Problem requirements – A faithful copy of the data below is required, leaving out every picture.

= Beginning of Section =

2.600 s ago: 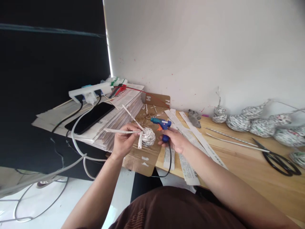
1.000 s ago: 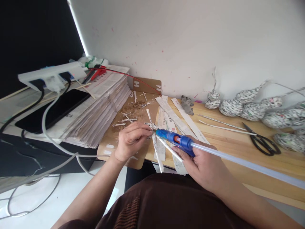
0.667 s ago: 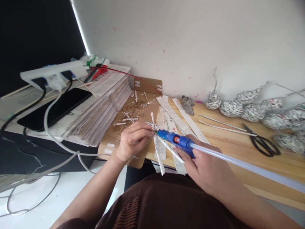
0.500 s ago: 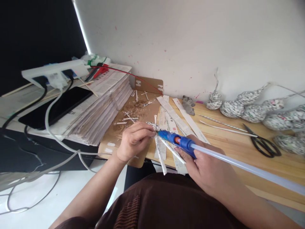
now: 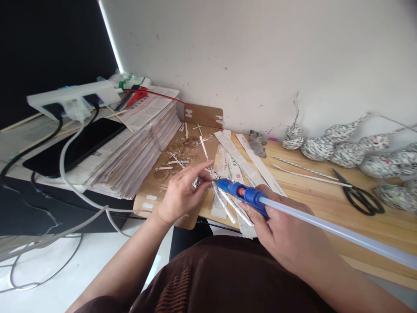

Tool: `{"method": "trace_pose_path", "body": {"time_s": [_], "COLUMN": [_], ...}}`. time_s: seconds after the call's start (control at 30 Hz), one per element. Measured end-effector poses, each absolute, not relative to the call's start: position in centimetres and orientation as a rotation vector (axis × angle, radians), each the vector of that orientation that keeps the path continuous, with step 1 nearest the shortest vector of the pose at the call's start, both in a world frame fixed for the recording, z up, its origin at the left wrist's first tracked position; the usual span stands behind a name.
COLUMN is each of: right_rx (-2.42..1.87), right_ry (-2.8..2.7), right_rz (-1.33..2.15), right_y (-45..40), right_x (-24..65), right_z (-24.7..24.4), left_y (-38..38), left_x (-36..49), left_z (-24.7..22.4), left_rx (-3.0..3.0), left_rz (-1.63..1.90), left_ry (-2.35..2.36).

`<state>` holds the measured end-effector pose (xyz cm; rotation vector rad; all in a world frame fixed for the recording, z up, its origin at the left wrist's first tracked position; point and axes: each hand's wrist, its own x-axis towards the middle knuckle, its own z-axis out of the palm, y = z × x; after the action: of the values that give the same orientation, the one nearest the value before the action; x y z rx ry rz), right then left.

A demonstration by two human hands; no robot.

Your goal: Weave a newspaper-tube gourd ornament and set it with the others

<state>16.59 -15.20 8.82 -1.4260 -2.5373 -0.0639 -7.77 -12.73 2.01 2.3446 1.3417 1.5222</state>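
Glue gun (image 5: 250, 195), gripped in right hand (image 5: 286, 221), long axis slanting nozzle-first toward newspaper stack (image 5: 140, 154); left hand (image 5: 184, 193) holds spoked paper piece (image 5: 224, 204).

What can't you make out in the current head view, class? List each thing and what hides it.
All in the head view:
- Woven paper piece: mostly hidden by the left hand.
- Grip of the glue gun: covered by the right hand.
- Far end of the glue stick: cut off by the right edge.
- Rightmost woven shapes: cut off by the same edge.
- Print on the paper strips: too small to read.
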Motion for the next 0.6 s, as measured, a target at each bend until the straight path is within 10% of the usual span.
{"method": "trace_pose_path", "body": {"time_s": [0.6], "right_rx": [-1.351], "right_ry": [-2.546], "right_rz": [-0.140], "right_y": [-15.4], "right_x": [16.5], "right_z": [9.4], "left_y": [-12.6], "left_x": [-7.2], "left_z": [3.2], "left_rx": [2.359], "left_rz": [1.407], "left_ry": [1.373]}}
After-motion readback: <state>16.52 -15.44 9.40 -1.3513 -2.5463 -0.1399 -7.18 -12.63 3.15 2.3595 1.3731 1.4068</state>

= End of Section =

Written response –
2.600 s ago: 
1.000 s ago: 
0.667 s ago: 
0.500 s ago: 
now: 

Tool: `{"method": "trace_pose_path", "body": {"time_s": [_], "COLUMN": [_], ...}}`. time_s: seconds after the call's start (control at 30 Hz), one per element. Measured end-effector poses, each absolute, not relative to the call's start: position in centimetres and orientation as a rotation vector (axis × angle, radians), each the vector of that orientation that keeps the path continuous, with step 1 nearest the shortest vector of the pose at the call's start, both in a world frame fixed for the recording, z up, its origin at the left wrist's first tracked position; the usual span stands behind a name.
COLUMN is each of: right_rx (-2.42..1.87), right_ry (-2.8..2.7), right_rz (-1.33..2.15), right_y (-45..40), right_x (-24..65), right_z (-24.7..24.4), left_y (-38..38), left_x (-36..49), left_z (-24.7..22.4), left_rx (-3.0..3.0), left_rz (-1.63..1.90), left_ry (-2.35..2.36).

`<state>` holds the measured end-effector pose (xyz cm; rotation vector rad; all in a world frame fixed for the recording, z up, its origin at the left wrist's first tracked position; point and axes: each hand's wrist, its own x-axis towards the middle knuckle, its own z-axis out of the palm, y = z × x; after the action: of the values that give the same orientation, the one nearest the value before the action; x y z rx ry rz), right then left.

A demonstration by two human hands; no robot.

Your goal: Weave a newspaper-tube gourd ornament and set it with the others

<state>16.59 -15.20 8.82 -1.4260 -2.5373 -0.0639 -7.77 -12.73 2.01 2.3446 1.3417 1.5222</state>
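Glue gun (image 5: 250, 195), gripped in right hand (image 5: 286, 221), long axis slanting nozzle-first toward newspaper stack (image 5: 140, 154); left hand (image 5: 184, 193) holds spoked paper piece (image 5: 224, 204).

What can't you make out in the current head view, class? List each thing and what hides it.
All in the head view:
- Woven paper piece: mostly hidden by the left hand.
- Grip of the glue gun: covered by the right hand.
- Far end of the glue stick: cut off by the right edge.
- Rightmost woven shapes: cut off by the same edge.
- Print on the paper strips: too small to read.
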Motion for the next 0.6 s, as measured, a target at each bend until the straight path is within 10% of the usual span.
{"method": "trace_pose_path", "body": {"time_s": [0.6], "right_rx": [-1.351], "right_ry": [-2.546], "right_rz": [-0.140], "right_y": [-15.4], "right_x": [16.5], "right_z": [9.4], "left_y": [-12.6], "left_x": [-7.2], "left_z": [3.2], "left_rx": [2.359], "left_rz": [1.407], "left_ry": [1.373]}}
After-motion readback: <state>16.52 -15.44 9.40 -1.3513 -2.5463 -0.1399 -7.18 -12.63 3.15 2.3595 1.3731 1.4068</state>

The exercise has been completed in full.